Hence the Atlantic Basin's approach to rely on nongovernmental "eminent persons" who, from Africa, included Nigeria's ex-president Olusegun Obasanjo and from Latin America, North America and Europe a multitude of former ministers and businesspeople, including former US governor and secretary of energy Bill Richardson.
As the former Spanish prime minister José María Aznar, who chaired the event, noted, most challenges today are political in nature. When politics improves, countries grow and develop, such as across many states in Latin America, from Chile to Colombia, but notably not including Argentina, which remains blighted by cyclical crises.
And where "all economic problems", as he put it, "are political problems, all political problems need a political response".
From an African perspective, the Atlantic Basin initiative has a number of advantages.

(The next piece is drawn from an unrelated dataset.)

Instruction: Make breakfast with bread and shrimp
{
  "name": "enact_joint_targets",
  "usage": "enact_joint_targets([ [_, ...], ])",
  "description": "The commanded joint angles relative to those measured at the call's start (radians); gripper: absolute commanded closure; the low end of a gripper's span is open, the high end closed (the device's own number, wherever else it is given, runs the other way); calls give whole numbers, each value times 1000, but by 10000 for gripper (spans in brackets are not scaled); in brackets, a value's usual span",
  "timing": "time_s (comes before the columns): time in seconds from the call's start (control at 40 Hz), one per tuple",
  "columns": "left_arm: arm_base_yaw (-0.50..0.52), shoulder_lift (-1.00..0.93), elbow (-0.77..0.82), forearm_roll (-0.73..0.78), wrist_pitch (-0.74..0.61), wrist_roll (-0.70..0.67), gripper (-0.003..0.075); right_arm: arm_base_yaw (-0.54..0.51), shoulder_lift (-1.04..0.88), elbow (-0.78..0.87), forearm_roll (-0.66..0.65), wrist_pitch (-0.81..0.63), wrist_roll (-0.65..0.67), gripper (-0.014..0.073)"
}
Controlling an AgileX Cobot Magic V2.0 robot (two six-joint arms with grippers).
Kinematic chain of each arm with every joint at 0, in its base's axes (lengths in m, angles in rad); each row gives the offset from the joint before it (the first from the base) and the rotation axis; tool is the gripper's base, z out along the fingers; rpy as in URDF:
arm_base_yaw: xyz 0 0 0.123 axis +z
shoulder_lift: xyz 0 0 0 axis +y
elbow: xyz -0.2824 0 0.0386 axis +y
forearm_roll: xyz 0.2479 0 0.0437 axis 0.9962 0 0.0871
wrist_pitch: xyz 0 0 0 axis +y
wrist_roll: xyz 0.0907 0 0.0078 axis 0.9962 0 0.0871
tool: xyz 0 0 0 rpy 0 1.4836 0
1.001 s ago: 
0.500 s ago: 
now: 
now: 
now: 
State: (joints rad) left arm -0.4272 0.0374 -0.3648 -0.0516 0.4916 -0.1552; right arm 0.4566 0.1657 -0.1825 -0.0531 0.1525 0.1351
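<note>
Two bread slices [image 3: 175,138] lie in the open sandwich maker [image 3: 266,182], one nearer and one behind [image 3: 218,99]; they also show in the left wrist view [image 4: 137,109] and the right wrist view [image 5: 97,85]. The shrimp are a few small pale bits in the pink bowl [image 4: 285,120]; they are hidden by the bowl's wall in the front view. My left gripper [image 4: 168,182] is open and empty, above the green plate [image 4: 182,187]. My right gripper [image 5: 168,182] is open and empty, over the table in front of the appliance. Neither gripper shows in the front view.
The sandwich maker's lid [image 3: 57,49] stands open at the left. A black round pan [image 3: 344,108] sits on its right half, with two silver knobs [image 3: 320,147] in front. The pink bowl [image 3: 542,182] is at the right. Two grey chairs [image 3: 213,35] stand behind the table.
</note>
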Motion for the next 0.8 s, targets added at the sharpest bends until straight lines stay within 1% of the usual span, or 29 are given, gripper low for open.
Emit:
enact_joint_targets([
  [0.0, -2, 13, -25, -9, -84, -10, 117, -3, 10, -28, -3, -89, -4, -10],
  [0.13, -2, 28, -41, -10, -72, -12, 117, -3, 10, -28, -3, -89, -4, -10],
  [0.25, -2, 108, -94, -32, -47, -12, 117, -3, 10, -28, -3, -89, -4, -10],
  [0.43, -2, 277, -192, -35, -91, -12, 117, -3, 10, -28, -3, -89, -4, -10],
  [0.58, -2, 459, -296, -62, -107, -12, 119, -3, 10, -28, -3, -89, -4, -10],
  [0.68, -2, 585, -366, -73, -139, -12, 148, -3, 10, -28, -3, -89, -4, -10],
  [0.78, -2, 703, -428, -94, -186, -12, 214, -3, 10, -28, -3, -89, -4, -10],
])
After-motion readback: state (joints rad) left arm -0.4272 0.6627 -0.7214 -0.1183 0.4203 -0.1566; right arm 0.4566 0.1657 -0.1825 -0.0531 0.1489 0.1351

The 2000s saw Africa enjoy its best post-independence growth decade on record. But not only is this still well below its potential, it's not fast enough to meet the financial requirements and employment aspirations especially of its burgeoning number of young people.
The hosting of the inaugural event in Brazil reminds one perfectly of Africa's relative decline.
A little over 10 years ago, Anglo American came within a whisker of purchasing Vale, the Brazilian natural resource producer. Then Anglo was three times the size of Vale. The deal foundered on a combination of the contemporary Anglo fascination with London and the related lack of appetite on a "third world deal", and the chauvinism of Brazilian nationalism favouring a local consortium.
Today Vale is worth three times Anglo's market cap.
Brazil's overall progress spells out the good lessons that can be learnt: the need, foremost, for growth; the importance of parallel social reforms (including Bolsa Familia, the cash transfer scheme to poor families whose children attend school and receive health checks); and the political management of painful economic reforms.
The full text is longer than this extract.